┏━━

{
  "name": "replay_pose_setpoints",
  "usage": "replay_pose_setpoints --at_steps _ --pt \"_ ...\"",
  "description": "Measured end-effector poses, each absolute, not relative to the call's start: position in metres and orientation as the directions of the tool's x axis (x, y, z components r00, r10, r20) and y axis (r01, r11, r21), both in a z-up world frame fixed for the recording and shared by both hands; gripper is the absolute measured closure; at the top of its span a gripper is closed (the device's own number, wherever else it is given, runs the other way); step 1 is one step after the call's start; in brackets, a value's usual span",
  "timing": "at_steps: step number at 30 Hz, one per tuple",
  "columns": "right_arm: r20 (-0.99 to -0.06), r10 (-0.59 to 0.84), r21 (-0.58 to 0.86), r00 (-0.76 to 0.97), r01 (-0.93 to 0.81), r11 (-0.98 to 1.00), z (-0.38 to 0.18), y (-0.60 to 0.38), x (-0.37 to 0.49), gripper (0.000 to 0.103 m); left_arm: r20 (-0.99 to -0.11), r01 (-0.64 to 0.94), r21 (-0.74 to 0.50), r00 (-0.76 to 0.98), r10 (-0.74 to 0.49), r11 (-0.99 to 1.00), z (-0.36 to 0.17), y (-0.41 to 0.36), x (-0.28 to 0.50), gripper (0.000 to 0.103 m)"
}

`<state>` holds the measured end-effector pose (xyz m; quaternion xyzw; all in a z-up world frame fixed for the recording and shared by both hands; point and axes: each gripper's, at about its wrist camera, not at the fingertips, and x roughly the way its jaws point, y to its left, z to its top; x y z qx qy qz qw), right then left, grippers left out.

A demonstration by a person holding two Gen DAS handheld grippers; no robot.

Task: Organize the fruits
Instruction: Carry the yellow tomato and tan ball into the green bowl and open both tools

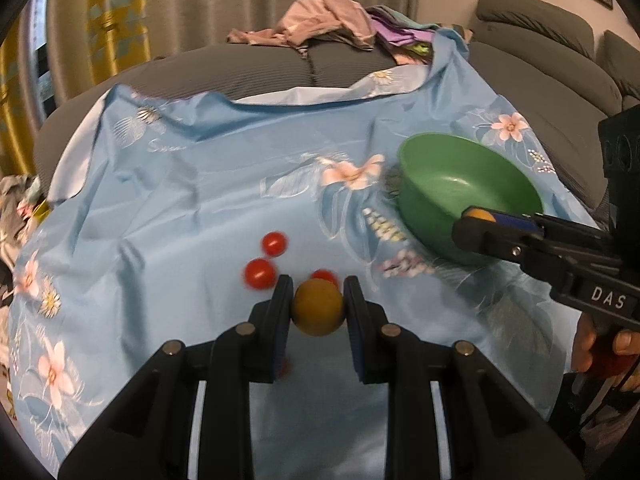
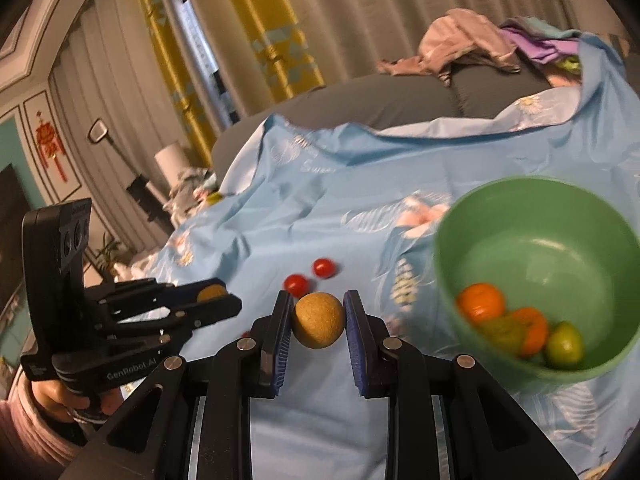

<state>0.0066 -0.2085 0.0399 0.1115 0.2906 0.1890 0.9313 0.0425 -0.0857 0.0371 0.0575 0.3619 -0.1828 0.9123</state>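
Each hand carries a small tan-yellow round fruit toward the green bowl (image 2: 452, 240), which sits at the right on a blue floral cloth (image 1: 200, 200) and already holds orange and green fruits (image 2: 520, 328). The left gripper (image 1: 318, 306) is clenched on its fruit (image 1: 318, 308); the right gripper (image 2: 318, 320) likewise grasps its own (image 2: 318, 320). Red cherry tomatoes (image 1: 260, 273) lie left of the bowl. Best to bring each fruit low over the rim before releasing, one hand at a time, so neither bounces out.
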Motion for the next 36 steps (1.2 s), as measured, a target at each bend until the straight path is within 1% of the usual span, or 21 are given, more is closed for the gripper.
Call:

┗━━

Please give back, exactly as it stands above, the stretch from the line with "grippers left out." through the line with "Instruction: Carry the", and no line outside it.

> ANSWER TO THE EXERCISE
`<state>` holds the measured end-effector pose (xyz m; quaternion xyzw; all in a z-up world frame fixed for the recording and shared by both hands; point and axes: each gripper's, at about its wrist camera, not at the fingertips, and x roughly the way its jaws point, y to its left, z to its top; x y z qx qy qz qw), right then left, grippers left out.

A demonstration by a person holding two Gen DAS handheld grippers; no robot.

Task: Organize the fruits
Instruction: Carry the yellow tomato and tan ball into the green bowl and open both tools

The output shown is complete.